Mais, outre cette utilité, il y en a encore une autre : c’est qu’on ne peut souvent avoir une idée distincte d’une chose qu’en y employant beaucoup de mots pour la désigner ; or, il serait important, surtout dans les livres de science, de répéter toujours cette grande suite de mots. C’est pourquoi, ayant fait comprendre la chose par tous ces mots, on attache à un seul mot l’idée qu’on a conçue, et ce mot tient lieu de tous les autres. Ainsi, ayant compris qu’il y a des nombres qui sont divisibles en deux également, pour éviter de répéter souvent tous ces termes, on donne un nom à cette propriété, en disant : J’appelle tout nombre qui est divisible en deux également, nombre pair : cela fait voir que toutes les fois qu’on se sert du mot qu’on a défini, il faut substituer mentalement la définition en la place du défini, et avoir cette définition si présente, qu’aussitôt qu’on nomme, par exemple, le nombre pair, on entende précisément que c’est celui qui est divisible en deux également, et que ces deux choses soient tellement jointes et inséparables, dans la pensée, qu’aussitôt que le discours en exprime l’une, l’esprit y attache immédiatement l’autre. Car ceux qui définissent les termes, comme font les géomètres, avec tant de soin, ne le font que pour abréger le discours, que de si fréquentes circonlocutions rendraient ennuyeux.

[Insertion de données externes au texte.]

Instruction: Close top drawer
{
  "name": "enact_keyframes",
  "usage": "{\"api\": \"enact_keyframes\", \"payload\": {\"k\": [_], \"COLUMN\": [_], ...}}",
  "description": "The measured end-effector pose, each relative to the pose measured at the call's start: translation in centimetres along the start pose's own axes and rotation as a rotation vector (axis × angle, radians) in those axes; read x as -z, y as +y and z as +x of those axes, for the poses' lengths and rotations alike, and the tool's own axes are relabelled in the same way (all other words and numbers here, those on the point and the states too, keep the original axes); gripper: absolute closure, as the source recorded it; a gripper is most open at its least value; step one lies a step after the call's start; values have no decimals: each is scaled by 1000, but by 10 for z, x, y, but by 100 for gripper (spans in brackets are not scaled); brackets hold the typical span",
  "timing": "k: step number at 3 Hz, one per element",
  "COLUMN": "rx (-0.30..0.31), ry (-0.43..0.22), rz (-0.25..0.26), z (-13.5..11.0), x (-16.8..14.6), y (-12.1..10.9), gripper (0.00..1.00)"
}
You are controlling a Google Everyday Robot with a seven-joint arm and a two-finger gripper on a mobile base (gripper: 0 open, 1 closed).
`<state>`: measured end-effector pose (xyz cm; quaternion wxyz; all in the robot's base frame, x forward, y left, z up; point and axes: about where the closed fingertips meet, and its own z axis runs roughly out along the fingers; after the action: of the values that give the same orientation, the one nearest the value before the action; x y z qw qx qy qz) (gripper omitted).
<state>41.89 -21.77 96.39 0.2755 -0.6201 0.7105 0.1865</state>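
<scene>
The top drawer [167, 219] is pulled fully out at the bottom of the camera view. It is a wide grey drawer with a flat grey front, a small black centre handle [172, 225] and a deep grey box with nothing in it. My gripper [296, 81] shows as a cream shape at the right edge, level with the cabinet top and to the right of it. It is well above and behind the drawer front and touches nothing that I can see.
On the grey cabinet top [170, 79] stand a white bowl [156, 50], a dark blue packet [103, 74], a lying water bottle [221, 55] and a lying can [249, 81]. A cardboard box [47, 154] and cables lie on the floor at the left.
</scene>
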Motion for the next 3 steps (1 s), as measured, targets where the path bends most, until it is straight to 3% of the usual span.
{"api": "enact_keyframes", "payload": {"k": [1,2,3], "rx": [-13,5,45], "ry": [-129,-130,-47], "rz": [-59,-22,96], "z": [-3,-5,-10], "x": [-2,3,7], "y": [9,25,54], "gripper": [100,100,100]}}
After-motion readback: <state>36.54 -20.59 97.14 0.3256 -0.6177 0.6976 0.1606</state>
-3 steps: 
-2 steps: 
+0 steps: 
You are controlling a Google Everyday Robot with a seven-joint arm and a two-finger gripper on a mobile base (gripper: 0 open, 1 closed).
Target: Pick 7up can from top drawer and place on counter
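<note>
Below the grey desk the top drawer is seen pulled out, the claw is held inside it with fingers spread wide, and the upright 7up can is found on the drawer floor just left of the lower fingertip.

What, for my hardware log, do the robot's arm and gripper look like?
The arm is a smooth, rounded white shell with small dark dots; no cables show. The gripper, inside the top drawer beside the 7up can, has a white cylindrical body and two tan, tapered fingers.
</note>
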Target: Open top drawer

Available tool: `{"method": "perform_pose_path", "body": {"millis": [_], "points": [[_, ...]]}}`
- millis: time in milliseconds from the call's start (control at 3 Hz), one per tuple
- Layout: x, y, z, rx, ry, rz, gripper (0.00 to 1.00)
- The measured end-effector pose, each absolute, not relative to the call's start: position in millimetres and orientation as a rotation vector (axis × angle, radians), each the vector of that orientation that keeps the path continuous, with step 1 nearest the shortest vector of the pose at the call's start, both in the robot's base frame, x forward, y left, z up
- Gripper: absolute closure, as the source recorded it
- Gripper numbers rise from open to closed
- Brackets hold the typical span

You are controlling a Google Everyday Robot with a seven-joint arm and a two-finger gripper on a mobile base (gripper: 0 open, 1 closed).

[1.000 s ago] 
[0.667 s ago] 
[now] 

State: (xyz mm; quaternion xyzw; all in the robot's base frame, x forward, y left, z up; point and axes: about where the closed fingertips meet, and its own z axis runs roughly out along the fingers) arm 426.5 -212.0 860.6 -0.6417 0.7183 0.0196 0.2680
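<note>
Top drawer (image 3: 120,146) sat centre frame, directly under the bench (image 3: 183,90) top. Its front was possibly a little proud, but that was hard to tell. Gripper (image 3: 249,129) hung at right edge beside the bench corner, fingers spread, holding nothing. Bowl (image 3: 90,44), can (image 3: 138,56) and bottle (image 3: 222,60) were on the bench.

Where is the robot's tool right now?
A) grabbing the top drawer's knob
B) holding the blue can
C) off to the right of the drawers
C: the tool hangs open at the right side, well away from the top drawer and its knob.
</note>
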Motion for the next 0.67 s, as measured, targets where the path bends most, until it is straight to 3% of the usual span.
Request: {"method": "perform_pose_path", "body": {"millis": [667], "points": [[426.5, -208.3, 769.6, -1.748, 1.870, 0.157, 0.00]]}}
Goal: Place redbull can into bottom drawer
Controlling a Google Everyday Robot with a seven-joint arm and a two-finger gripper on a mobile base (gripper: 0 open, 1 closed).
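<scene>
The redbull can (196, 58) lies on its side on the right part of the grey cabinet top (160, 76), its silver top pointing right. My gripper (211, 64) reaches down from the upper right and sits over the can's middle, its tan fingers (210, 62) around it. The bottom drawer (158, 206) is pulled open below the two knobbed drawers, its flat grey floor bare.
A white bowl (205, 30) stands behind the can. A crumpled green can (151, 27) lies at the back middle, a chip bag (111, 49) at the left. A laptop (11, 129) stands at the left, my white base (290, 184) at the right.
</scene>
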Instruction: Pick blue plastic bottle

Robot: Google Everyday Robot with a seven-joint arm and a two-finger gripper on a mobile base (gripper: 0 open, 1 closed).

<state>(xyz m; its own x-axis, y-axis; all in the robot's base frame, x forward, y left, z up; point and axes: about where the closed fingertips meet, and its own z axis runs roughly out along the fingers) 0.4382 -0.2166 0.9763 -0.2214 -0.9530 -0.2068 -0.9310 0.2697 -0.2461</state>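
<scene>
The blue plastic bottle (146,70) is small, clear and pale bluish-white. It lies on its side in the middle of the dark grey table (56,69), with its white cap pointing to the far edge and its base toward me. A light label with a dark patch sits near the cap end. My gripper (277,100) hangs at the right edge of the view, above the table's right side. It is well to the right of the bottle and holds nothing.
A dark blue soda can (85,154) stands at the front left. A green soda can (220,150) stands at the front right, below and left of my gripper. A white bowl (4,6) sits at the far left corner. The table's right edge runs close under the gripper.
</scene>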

Ne assidue circumloquendo moras faciamus, comme dit saint Augustin ; mais ils ne le font pas pour abréger les idées des choses dont ils discourent, parce qu’ils prétendent que l’esprit suppléera la définition entière aux termes courts, qu’ils n’emploient que pour éviter l’embarras que la multitude des paroles apporterait[1].

  1. Pour compléter ce chapitre, il faut lire les chapitres XV et XVI de la seconde partie, et les chapitres IV et V de la quatrième.